En particular, en un artículo publicado hace unos pocos meses, Romain Ferrali y yo analizamos los negocios de la élite industrial marroquí entre 1956 y 1982. Al comienzo de este periodo, el gobierno colonial francés había acabado de abandonar Marruecos y la casa real enfrentaba el reto de construir un nuevo aparato estatal. A pesar del caos institucional que vino con ello, la industria marroquí floreció. Para entender mejor las razones de este florecimiento, entrevistamos a los altos ejecutivos de las principales empresas industriales del país.
Les preguntamos acerca de la forma en la que garantizaban que los contratos se cumplieran. Allí reconocimos que las ideas de Greif, Milgrom, Weingast, y North no eran suficientes para entender los patrones marroquís.
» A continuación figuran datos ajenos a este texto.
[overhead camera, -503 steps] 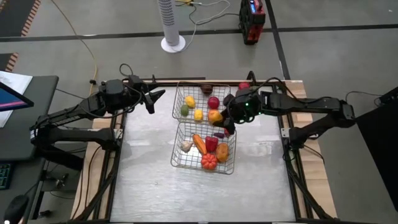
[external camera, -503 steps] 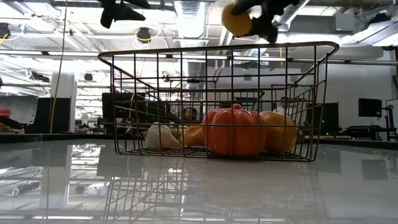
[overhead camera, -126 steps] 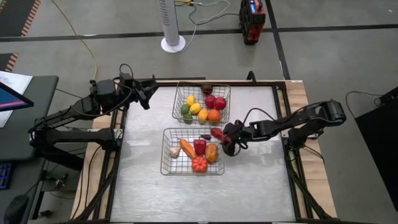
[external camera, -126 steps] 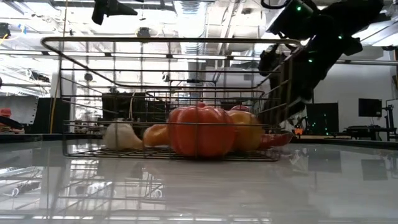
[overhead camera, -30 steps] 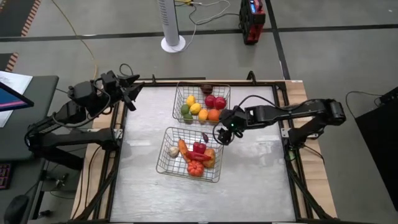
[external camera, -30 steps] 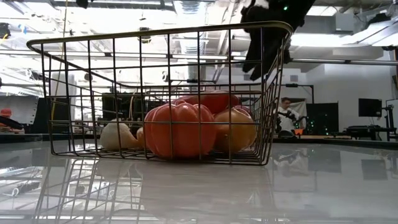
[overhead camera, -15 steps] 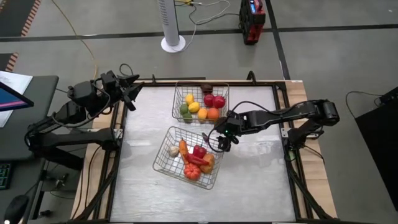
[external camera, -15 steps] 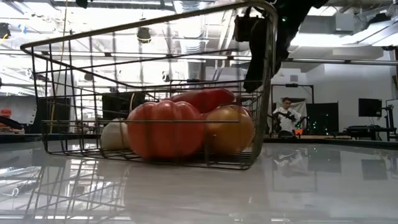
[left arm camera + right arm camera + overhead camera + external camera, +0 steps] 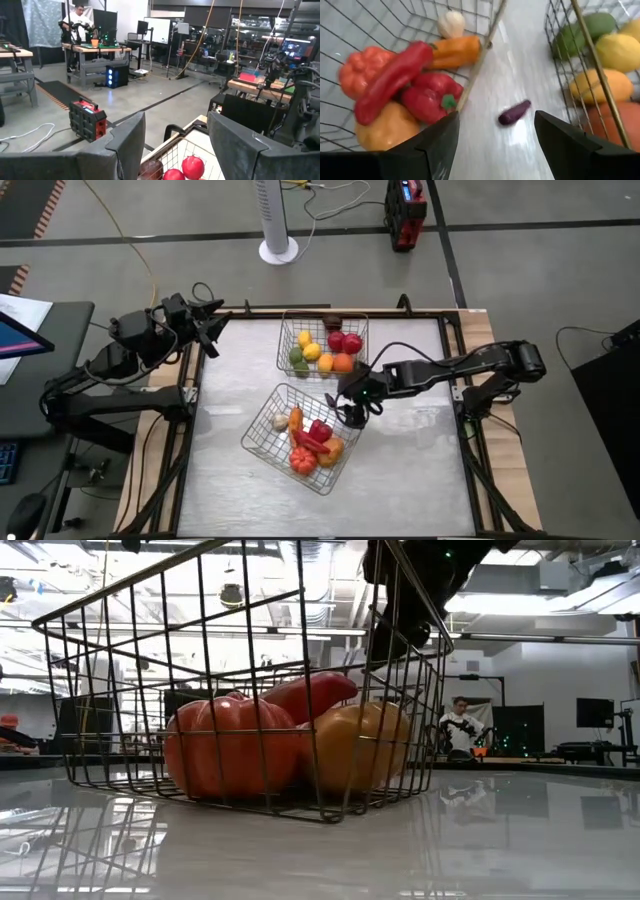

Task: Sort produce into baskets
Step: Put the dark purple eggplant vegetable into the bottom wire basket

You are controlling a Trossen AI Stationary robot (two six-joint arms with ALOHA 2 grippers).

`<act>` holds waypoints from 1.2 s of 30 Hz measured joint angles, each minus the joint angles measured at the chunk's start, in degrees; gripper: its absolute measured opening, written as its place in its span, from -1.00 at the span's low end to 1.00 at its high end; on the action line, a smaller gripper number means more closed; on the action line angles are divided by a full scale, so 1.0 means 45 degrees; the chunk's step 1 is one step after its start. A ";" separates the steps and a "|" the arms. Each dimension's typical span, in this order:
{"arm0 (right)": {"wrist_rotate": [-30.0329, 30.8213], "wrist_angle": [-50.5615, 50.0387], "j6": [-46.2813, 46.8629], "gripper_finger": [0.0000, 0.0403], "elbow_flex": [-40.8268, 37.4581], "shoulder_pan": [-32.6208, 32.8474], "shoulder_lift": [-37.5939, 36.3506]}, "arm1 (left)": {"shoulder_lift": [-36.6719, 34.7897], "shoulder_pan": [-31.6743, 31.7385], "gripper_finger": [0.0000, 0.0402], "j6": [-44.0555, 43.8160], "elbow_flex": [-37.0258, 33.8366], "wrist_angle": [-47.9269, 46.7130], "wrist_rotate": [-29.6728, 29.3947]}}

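The near wire basket sits turned cornerwise on the table. It holds a white garlic, a carrot, red peppers, an orange pumpkin and a yellow-orange pepper. The far basket holds lemons, a green fruit, an orange and red apples. A small purple eggplant lies on the table between the baskets. My right gripper is open at the near basket's right corner. My left gripper is open and empty, raised over the far left corner. My right gripper touches the near basket's top rim wire at its right corner with one open finger. Whether that finger is inside or outside the wall, I cannot tell. The fingers slant down from the table's right. The basket rests on the table.
Bare table lies left of and in front of the baskets. A dark fruit sits at the far basket's far rim. A narrow gap separates the two baskets. A person sits in the room behind.
My right gripper has gone toward the table's left and near edges, staying open. The near basket has moved with it: it has turned about on the table and slid toward the left and near edges, and the produce inside has shifted together.
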 joint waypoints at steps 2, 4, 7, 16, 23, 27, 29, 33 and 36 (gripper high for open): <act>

En primer lugar, encontramos que el riesgo de fraude era permanente. Es decir, el mundo que nos describieron nuestros entrevistados no era un equilibrio donde todos los empresarios eran honestos y el intercambio tenía lugar sin fricciones.
En realidad, con una alta frecuencia, los clientes y proveedores de las grandes empresas industriales marroquís incumplían sus contratos. Sin embargo, rara vez estos incumplimientos eran profundos. Se trataban, más bien, de incumplimientos moderados—e.g. demoras en el envío de las mercancías, entrega de producción imperfecta, o pagos incompletos.
En segundo lugar, a pesar de estos incumplimientos regulares, el uso de métodos alternativos de resolución de conflictos era raro. Es decir, aunque nuestros entrevistados tenían acceso a tribunales de arbitramento, los cuales operaban como las cortes de las ferias de Champaña, estos se usaban poco y era claro que no era sobre ellos que se soportaba el grueso de la actividad empresarial del sector.
Los negocios industriales se soportaban, realmente, en interacciones personales. Sin embargo, estas operaban de forma diferente a la coalición magrebí. En particular, encontramos clara evidencia de que en la comunidad empresarial marroquí no se usaban las conexiones sociales para penalizar colectivamente a quien incumplía los contratos.
Lo que se usaban eran mecanismos blandos de cumplimiento, bilaterales en su mayoría. Cosas como llamar directamente a preguntar por las razones del incumplimiento y a solicitar reparaciones voluntarias. La principal motivación para ello era el alto costo de destruir conexiones valiosas. Dentro de la pequeña élite marroquí, los lazos empresariales estaban sobrepuestos sobre otro tipo de interacciones sociales—e.g. conexiones familiares, amistades, o alianzas políticas. Castigar duramente a alguna conexión por razones empresariales, lastimaría las relaciones con esa persona en el resto de las dimensiones.
En conjunto, yo siento que el balance práctico de esta agenda de investigación es agridulce. Por un lado, ofrece la confianza de que las comunidades pueden generar, espontáneamente, prácticas e instituciones privadas que sustituyan la falta de provisión estatal de justicia.
Sin embargo, estas soluciones no son perfectas. No resuelven por completo el problema de incumplimiento contractual, su implementación puede erosionar la cohesión social, y son, muy seguramente, más costosas que una solución estatal eficiente.
Y ante ese balance agridulce, mi opinión es la misma del famoso proverbio romano: melior est canis vivus leone mortuo—es mejor un perro vivo que un león muerto.